> **EXERCISE REQUIREMENTS**: Locate the line that contains "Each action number" in the data that follows. Copy it and every subsequent line to the end, exactly, excluding pictures.

> **DATASET SECTION**:
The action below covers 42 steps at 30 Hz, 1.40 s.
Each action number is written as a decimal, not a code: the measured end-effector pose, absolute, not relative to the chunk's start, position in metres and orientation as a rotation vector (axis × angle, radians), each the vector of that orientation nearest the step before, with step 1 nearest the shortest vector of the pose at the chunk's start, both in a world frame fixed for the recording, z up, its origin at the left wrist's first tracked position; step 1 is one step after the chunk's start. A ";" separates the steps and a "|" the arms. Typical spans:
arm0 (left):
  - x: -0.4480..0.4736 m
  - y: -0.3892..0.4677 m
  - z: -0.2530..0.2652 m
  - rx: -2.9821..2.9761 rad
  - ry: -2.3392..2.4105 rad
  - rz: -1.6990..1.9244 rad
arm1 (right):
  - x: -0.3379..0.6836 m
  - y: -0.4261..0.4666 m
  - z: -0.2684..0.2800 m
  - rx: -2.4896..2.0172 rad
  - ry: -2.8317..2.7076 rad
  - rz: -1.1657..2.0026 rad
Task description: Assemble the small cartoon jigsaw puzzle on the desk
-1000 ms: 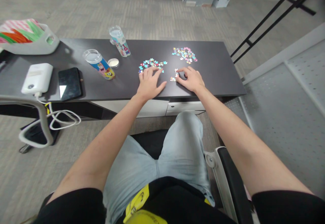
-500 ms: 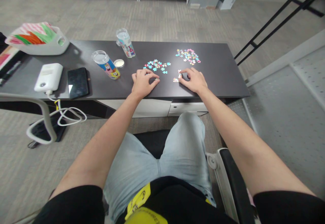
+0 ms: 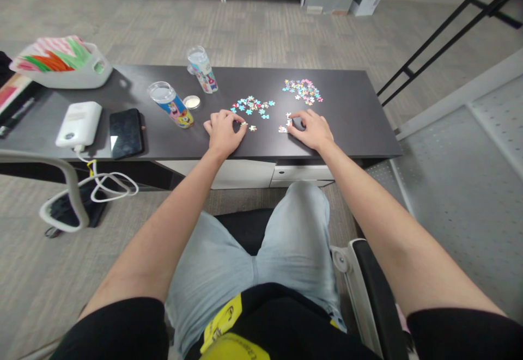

> **ANSWER BOX**:
Each action number is written as a decimal, not a code: the measured end-effector pose, absolute, not relative to the chunk's start, position in metres and orientation as a rotation vector (axis × angle, radians), each the vector of that orientation nearest the step before, with step 1 nearest the shortest vector of the pose at the chunk's start, both in a world frame fixed for the recording, z up, its origin at the left wrist's first tracked position; step 1 is one step after the chunk's start. A ";" separates the steps and a "|" the arms. Typical spans:
arm0 (left):
  - x: -0.4480..0.4736 m
  - y: -0.3892..0.4677 m
  - z: -0.2530..0.2652 m
  - rx: -2.9821..2.9761 rad
  - ry: -2.3392..2.4105 rad
  - rz: -1.6990..1.9244 rad
arm1 (right):
  - x: -0.3379..0.6836 m
  - y: -0.4261..0.4666 m
  - z: -0.2684..0.2800 m
  - rx: -2.4896..2.0172 rad
  - ry: -2.8317..2.7076 rad
  - rz: -1.1657..2.0026 rad
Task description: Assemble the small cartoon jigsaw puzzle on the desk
-1000 ms: 
-500 ms: 
+0 ms: 

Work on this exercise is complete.